You train hard with the weights and you teach spin numerous times a week – how have you learned to adjust to your schedule and get enough rest?
This is very much a work in progress. One month I taught 35 classes, on top of training four times a week. Never again! I now limit myself to six classes a week and have adjusted my teaching schedule so that I only train and teach on the same day once a week. Sleep is a big issue for me, I start work at 7am a lot, so I try to be in bed by 9.30/10pm so that I can get six hours a night which works for me. I eat a lot of food, as its essential for recovery and I religiously have a sports massage on a Thursday to ease off my muscles! I can’t say I have totally nailed it but I’m getting there!
What do you think the biggest misconception is about weight training?
Without a doubt, that it makes women get big and bulky. Without getting into too much technical jargon, women do not have enough naturally occurring testosterone to put on a ton of muscle. Yes, we can gain some muscle but you need the right diet to support that, and when I say the right, I mean lots and LOTS of food. I am have a higher amount of muscle mass than the average woman, and I eat on average 3000 calories a day to maintain that, which at 60kg and 5ft3, is no mean feat! With the average woman eating 1200 calories a day (thank you unnamed women’s magazine)…putting on any significant muscle is near enough impossible.
What advice would you give to women looking to get into weight training?

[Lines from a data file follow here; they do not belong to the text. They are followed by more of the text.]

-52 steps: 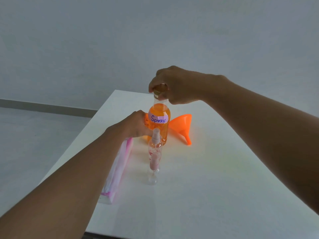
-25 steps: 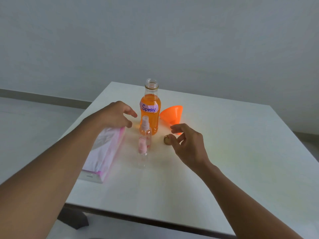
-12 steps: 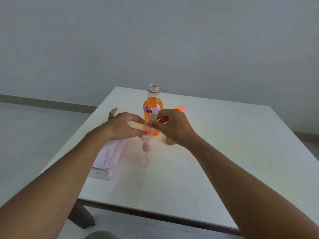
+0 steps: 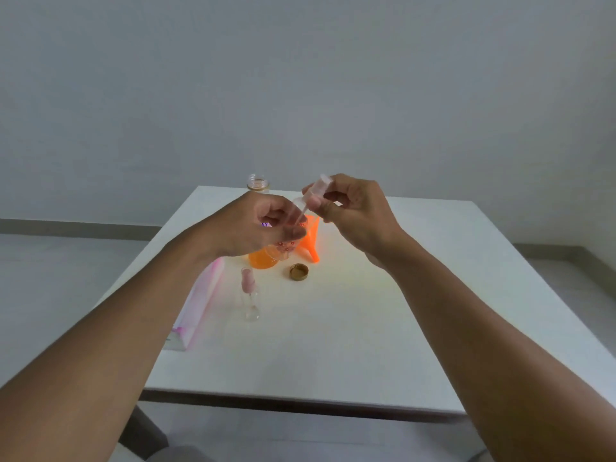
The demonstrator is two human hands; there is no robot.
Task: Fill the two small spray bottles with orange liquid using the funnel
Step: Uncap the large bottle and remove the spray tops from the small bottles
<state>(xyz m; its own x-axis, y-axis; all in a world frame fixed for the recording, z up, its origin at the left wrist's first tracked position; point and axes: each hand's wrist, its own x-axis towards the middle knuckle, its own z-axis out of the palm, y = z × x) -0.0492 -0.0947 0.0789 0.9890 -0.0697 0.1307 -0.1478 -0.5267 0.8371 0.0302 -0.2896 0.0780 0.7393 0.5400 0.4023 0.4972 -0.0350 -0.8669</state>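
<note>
A small clear plastic spray bottle (image 4: 284, 252) is gripped by the left hand (image 4: 263, 225) above the white table (image 4: 333, 335); its clear pump head (image 4: 315, 191) is pinched by the right hand (image 4: 358, 216), tube slanting down-left towards it. The orange plastic funnel (image 4: 311, 243) lies beyond, nearer the right hand.

head view | worn at head height | faces forward and down | table (image 4: 366, 328) close below
</note>
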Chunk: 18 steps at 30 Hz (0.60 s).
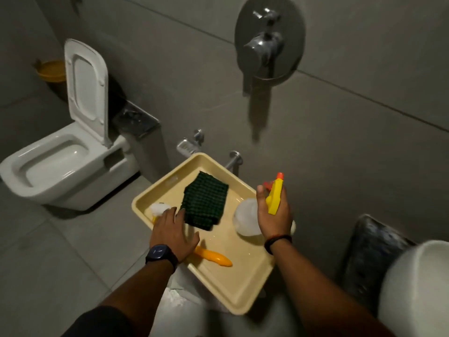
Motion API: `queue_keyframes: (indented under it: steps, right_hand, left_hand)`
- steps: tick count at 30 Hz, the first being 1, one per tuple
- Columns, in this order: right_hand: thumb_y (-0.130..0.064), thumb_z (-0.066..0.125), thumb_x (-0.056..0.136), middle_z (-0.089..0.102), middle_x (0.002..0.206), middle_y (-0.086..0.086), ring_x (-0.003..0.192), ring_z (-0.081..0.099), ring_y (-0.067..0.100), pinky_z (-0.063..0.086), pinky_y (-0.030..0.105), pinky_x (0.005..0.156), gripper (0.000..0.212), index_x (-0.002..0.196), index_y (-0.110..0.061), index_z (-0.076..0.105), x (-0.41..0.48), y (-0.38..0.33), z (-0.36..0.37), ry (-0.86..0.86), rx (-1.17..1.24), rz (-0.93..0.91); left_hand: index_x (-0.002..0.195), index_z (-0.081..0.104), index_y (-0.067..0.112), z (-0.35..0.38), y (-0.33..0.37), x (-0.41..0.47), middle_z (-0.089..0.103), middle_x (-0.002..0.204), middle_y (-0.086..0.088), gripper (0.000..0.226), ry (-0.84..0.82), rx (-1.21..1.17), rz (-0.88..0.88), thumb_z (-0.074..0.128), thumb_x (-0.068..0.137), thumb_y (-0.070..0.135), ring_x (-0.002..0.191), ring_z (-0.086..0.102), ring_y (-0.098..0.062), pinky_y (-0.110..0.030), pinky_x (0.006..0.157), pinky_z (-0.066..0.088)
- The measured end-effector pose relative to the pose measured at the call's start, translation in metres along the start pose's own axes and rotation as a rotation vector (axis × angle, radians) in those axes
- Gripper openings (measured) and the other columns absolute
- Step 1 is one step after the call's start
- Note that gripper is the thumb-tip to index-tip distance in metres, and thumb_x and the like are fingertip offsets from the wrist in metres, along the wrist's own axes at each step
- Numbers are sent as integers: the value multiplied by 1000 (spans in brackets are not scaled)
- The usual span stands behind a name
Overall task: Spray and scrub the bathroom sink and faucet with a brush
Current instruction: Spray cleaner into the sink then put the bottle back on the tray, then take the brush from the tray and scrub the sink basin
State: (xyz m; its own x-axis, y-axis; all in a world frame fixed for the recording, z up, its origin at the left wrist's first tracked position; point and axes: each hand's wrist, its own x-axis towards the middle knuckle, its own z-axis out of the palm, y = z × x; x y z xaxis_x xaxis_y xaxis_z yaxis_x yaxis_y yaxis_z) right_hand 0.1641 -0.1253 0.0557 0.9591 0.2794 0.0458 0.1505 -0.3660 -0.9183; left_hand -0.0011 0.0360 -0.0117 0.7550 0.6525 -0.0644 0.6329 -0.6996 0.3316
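A: What is in the tray?

B: It is a smooth, cream plastic rectangle with rounded corners and a raised rim. A dark green cloth with a knobbly waffle weave lies folded at its far middle. The brush lies slantwise along the near left, with a glossy orange-yellow tapered handle and white bristles at the far-left corner.

A: And the hands?

B: The left hand is palm down over the brush, its fingers spread wide and laid flat across the middle of the handle (the watch on that wrist is dark and square). I cannot tell whether it grips. The right hand is raised over the tray's right side, fingers curled around the neck of the spray bottle, a cloudy white body with a yellow trigger head and orange nozzle. A thin dark band circles that wrist.

A: The sink?

B: Only the white glazed curve of the sink shows, near right. A white toilet with raised lid stands far left.
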Motion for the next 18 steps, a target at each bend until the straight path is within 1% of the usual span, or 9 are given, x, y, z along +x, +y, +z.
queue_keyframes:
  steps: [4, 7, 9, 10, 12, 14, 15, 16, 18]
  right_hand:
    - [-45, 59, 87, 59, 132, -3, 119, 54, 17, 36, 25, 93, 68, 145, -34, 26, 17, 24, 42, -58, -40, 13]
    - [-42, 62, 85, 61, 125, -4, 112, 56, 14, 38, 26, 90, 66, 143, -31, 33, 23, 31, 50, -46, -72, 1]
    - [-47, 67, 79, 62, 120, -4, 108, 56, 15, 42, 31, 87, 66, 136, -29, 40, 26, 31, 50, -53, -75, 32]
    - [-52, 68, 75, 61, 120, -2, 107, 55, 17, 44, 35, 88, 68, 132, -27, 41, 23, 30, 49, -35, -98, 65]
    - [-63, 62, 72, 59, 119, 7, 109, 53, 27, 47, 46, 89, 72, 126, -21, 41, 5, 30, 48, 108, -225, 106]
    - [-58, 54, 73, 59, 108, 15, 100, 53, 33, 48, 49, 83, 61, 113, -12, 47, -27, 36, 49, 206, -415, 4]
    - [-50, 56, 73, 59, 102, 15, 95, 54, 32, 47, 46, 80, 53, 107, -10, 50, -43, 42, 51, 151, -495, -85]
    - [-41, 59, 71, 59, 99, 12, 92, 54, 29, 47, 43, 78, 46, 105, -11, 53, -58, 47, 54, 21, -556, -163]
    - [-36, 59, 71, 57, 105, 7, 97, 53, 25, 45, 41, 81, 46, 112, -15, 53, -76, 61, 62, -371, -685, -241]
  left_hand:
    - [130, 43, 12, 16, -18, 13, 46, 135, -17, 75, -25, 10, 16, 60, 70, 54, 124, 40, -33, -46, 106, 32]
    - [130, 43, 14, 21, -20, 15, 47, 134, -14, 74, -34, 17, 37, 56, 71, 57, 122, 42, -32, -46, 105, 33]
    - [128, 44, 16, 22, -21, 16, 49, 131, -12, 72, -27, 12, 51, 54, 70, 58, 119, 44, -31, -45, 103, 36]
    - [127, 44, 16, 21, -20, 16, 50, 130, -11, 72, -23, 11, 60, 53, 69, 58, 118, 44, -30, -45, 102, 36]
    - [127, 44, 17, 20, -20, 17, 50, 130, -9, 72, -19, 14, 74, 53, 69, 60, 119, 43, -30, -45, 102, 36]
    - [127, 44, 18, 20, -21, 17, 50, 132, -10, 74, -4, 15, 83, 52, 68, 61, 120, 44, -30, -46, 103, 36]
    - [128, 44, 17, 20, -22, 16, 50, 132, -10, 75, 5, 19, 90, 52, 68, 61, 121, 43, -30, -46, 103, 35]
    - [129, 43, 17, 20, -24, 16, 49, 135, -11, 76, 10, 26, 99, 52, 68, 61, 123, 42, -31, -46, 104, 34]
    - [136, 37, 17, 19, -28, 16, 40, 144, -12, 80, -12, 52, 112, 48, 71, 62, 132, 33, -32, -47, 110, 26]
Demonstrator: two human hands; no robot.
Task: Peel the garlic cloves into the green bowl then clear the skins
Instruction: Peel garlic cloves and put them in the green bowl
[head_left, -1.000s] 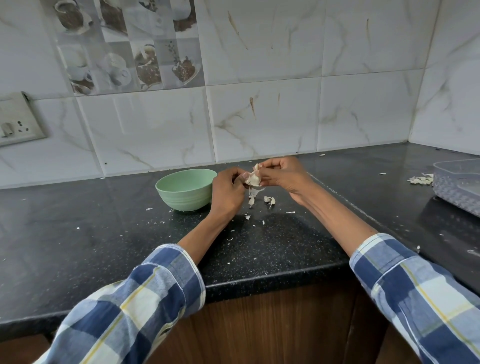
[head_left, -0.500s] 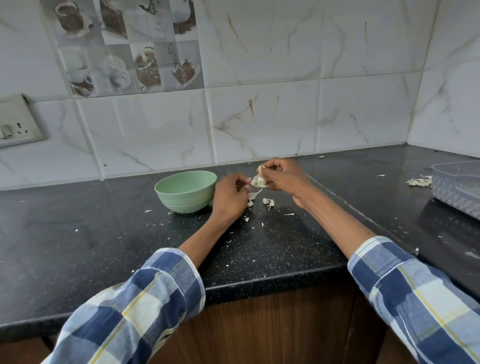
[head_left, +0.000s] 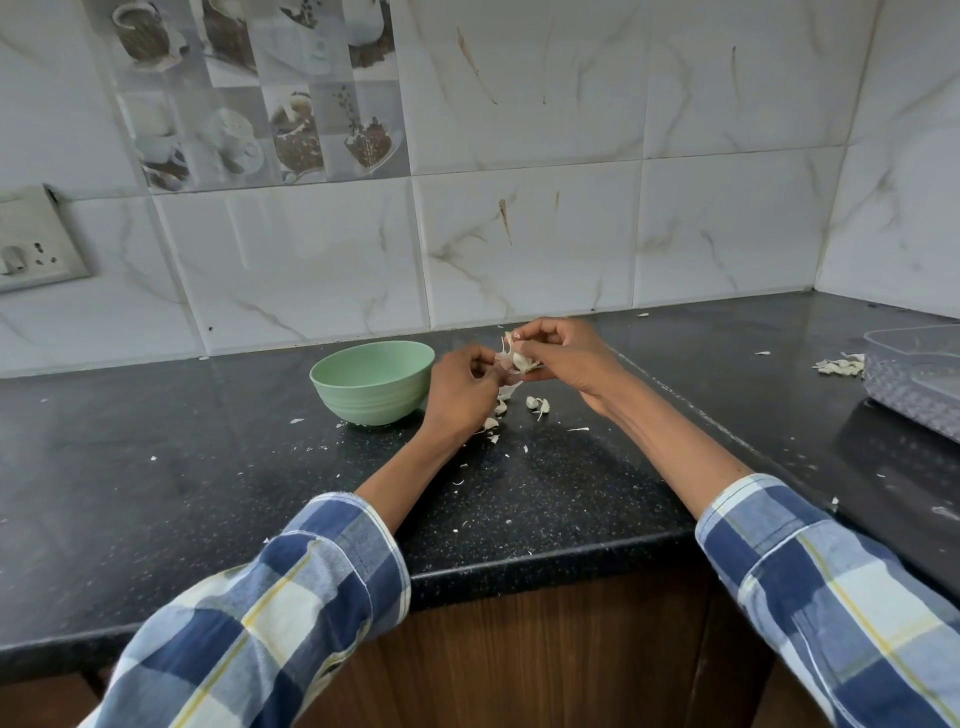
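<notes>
Papery garlic clove (head_left: 518, 358) is being pinched between the curled fingers of the right hand (head_left: 563, 358), while its loose skin (head_left: 503, 358) is being pulled by the left hand (head_left: 460, 387). Just left of that hand, the green bowl (head_left: 374, 381) is sitting on the black worktop (head_left: 156, 467); more cloves (head_left: 537, 404) are lying below both hands.

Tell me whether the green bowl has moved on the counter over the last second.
No. The green bowl keeps its place below the same wall tile seam; only the camera shifted slightly.
</notes>
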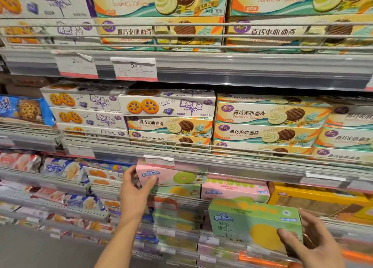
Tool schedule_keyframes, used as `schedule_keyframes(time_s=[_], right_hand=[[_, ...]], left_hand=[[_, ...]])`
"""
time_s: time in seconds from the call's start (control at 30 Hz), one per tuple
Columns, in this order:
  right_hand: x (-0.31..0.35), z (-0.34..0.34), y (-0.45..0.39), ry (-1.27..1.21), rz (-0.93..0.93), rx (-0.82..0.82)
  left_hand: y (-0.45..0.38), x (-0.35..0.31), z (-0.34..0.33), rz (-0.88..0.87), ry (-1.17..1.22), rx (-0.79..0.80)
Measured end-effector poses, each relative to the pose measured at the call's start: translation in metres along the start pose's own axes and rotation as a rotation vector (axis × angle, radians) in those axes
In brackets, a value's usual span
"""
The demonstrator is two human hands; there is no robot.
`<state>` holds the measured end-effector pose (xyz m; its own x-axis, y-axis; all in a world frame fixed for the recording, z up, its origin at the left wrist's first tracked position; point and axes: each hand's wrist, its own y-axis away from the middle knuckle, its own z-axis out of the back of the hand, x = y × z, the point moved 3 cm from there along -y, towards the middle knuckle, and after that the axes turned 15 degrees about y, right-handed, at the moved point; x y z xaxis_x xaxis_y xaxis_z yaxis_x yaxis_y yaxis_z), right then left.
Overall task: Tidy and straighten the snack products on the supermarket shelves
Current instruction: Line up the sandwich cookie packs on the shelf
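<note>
My left hand (134, 189) grips the left end of a pink biscuit box (173, 176) lying on top of a stack on the third shelf down, thumb on its front face. My right hand (310, 239) holds a green biscuit box (250, 223) by its right end, out in front of the shelves and tilted. Under the pink box lie a green box (181, 191) and another pink box (232, 191).
Above, a wire-fronted shelf (181, 146) carries stacked sandwich-cookie boxes (266, 116) and white blueberry-biscuit boxes (167, 104). Price tags (134, 69) hang on the upper rail. Wrapped snack packs (60, 169) fill the left shelves. A yellow box (314, 201) stands at right.
</note>
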<state>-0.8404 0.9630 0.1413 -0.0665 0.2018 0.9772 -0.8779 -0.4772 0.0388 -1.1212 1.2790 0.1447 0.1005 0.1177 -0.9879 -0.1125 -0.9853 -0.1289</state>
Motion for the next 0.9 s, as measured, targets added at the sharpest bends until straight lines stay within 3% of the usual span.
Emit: schedule_keyframes(time_s=[0.33,0.47,0.77,0.9], right_hand=[[0.005,-0.002,0.002,0.147,0.084,0.025],[0.001,-0.006,-0.005,0.107,0.087,0.048],[0.002,-0.019,-0.009,-0.019,0.043,0.025],[0.002,-0.032,-0.011,-0.040,0.083,0.020]], left_hand=[[0.001,0.008,0.016,-0.006,0.165,0.109],[0.008,0.011,0.028,0.027,0.178,0.167],[0.017,0.011,0.079,0.111,0.452,0.143],[0.017,0.008,0.100,0.135,0.340,0.238]])
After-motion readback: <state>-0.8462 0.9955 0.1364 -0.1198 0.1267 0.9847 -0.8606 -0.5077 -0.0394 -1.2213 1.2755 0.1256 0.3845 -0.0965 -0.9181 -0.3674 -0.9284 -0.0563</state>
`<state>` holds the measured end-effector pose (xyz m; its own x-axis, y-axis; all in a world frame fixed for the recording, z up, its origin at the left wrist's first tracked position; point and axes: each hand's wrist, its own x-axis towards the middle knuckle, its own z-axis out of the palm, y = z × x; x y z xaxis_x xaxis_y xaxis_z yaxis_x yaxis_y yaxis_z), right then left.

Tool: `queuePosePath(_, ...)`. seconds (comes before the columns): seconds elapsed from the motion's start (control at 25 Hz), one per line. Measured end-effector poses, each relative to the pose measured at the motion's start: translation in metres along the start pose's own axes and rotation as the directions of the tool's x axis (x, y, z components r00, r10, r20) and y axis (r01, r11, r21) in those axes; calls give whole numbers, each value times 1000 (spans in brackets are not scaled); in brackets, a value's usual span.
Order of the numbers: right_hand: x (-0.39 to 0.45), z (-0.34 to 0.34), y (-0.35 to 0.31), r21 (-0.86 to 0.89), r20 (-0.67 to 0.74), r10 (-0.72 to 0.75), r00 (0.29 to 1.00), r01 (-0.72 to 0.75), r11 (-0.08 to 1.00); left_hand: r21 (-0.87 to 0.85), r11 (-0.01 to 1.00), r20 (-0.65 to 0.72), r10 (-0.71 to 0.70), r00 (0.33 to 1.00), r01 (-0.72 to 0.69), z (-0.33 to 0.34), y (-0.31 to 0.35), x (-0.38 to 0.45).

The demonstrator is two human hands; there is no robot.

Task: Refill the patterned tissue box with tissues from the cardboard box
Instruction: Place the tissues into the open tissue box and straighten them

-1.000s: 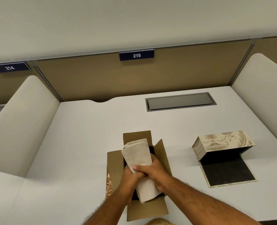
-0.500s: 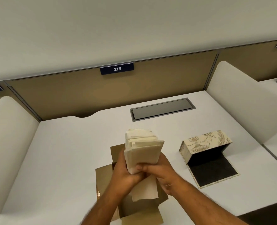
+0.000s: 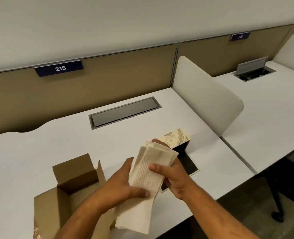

Keep it simple and hire a professional, and this isn’t a plug for my PT business. Walking in to a weights area, in a busy, man filled gym is intimidating – I would find it intimidating and I know what I’m doing. Invest some time and money in a good trainer who will set you a program and ensure that you can do the lifts safely and effectively. It will increase your knowledge, your confidence and minimise risk of injury, which in my opinion is priceless.
What’s your next move after you compete this month?
Training and more training. My plan for the next few months is to show up at as many meets as possible to increase my experience. There are so many unknown factors to competing that I just need to feel out. In 2015, I would love to compete to win some trophies. I’ll have to look at moving into a lower weight class to increase my competitiveness which will be an interesting experience. Its very common for athletes to diet down for powerlifting competitions, I am interested to see how I handle that process. I am pretty strong at such an early stage of lifting and have a lot of potential to do well in the sport so I would love to see how far I can take that!